If the foetus has reached the point of viability outside of the womb, then induced birth/caesarian and adoption is the better option.

I don't understand why anyone would support late-term abortions for any other reason besides some kind of disability that would likely lead to almost immediate death at birth.

I suppose I'm trying to think about the rights as well as reasonable levels of responsibility.

But of course one way to avoid abortions is proper access to birth control and adequate family planning resources.

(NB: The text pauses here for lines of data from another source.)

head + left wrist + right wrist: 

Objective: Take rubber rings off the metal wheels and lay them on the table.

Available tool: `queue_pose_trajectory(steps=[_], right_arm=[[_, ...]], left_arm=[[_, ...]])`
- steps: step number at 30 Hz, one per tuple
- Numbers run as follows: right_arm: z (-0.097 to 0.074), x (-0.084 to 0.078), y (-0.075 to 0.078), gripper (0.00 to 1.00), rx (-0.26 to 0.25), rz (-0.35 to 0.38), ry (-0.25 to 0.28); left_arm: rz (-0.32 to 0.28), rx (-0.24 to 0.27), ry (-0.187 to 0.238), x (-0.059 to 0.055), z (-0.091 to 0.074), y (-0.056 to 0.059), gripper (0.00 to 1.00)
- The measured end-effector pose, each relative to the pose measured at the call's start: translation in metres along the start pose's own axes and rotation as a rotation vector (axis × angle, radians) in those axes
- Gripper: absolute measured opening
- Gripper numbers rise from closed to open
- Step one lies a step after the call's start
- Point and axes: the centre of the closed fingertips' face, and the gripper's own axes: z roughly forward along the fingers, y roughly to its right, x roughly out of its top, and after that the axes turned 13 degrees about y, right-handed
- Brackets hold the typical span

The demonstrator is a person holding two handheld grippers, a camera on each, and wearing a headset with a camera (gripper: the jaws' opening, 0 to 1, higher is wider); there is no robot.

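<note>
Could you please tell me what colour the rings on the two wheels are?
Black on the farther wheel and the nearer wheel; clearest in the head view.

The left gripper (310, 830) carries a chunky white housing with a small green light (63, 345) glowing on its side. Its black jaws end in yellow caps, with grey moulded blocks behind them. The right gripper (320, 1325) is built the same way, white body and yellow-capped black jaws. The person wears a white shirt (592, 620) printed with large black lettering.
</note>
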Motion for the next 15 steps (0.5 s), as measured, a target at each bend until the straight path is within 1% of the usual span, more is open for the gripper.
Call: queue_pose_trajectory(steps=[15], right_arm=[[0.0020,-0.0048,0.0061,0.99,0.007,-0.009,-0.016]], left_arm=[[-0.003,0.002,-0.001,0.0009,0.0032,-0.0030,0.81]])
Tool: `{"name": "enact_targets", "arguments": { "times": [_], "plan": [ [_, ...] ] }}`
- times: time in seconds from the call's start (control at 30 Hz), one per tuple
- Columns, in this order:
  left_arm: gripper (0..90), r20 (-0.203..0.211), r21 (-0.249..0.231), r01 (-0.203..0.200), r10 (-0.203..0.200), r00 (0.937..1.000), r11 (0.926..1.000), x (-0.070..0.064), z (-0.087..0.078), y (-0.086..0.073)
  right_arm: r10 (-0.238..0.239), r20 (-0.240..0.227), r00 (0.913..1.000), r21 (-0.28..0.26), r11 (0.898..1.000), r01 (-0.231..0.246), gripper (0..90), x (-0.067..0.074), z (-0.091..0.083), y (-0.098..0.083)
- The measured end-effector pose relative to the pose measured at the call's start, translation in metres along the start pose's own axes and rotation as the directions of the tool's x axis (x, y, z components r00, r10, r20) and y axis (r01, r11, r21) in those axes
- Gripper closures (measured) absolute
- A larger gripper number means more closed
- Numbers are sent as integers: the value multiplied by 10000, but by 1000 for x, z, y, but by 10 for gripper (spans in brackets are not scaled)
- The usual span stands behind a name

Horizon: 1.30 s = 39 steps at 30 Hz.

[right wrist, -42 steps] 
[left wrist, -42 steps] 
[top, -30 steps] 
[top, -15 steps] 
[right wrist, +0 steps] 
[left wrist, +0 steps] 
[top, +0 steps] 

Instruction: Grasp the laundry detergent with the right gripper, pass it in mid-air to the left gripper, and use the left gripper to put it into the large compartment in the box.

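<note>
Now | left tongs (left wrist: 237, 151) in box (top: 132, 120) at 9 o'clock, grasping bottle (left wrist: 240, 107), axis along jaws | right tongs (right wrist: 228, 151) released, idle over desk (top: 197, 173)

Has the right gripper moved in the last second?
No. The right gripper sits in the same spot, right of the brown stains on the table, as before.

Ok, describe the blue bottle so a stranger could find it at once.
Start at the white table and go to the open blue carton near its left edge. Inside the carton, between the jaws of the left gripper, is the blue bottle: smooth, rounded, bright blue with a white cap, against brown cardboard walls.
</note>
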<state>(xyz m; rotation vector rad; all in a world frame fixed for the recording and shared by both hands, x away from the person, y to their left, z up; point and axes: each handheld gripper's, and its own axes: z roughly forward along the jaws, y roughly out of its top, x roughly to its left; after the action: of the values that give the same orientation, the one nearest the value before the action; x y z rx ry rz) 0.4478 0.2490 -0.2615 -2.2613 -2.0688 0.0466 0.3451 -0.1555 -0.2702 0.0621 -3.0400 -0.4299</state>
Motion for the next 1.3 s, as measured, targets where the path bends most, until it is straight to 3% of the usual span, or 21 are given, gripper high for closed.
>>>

But this is purely personal.


Title: Re: Abortion
Post by: traininthedistance on February 28, 2012, 02:44:45 PM

I don't get it.  Who (or what) was the hoff?


Title: Re: Abortion
Post by: Purch on March 28, 2012, 09:06:04 AM
IMO the process of the development of life begins at conception and ends at death. Anywhere in between, one shouldn't have the legal right to disturb that via killing. Sadly, there are events such as wars that get in the way of the ideal. However, as a total, no being has the right to determine whether a fellow being can live or not.

This more or less is where I stand on it. The same reason I oppose the death penalty is the exact reason I oppose abortion. I feel my right to life from when I was just conceived to when I was about to come out of my mother's womb to if I'm ever serving life in jail should be protected.